ENTRIES SHOWN: Begin
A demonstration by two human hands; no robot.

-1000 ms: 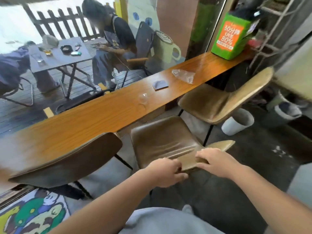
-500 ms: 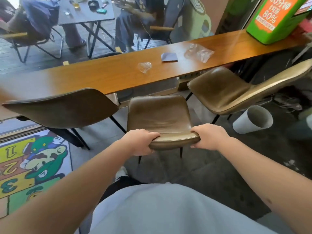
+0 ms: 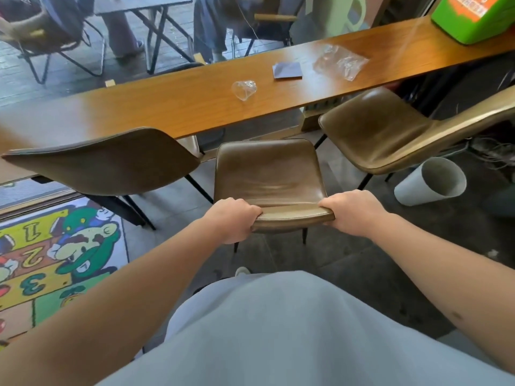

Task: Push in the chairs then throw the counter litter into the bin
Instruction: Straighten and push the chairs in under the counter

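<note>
Left hand (image 3: 232,220) and right hand (image 3: 352,213), fingers curled over the backrest ends of the middle chair (image 3: 269,174), hold it square to the tabletop (image 3: 172,103) near edge, seat front just beneath, directly ahead.

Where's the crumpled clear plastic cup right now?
The clear plastic cup lies on its side on the wooden counter, upper centre of the head view, just left of the dark blue paper and beyond the middle chair.

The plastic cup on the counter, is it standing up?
No, the clear plastic cup lies tipped on its side on the wooden counter, left of the dark napkin.
</note>
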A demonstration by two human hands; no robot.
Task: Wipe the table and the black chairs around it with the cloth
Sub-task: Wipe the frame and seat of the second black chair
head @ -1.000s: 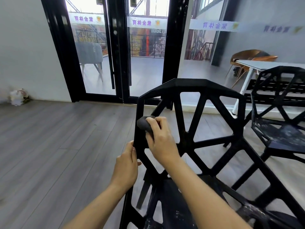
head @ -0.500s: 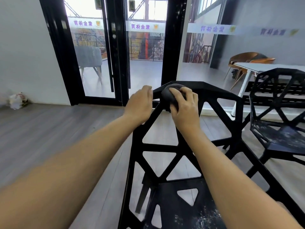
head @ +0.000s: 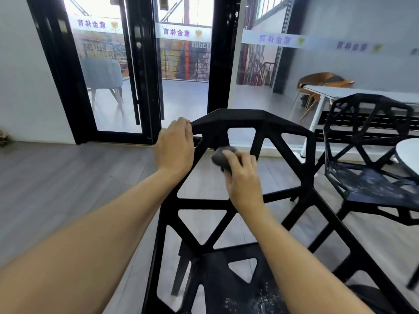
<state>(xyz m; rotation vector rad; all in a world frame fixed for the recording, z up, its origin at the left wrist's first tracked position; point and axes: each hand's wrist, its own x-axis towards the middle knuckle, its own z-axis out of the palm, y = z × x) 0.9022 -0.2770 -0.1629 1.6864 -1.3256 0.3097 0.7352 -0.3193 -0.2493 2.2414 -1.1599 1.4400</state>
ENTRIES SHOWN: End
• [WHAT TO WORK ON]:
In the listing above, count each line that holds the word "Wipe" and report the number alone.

• [ANSWER SECTION]:
2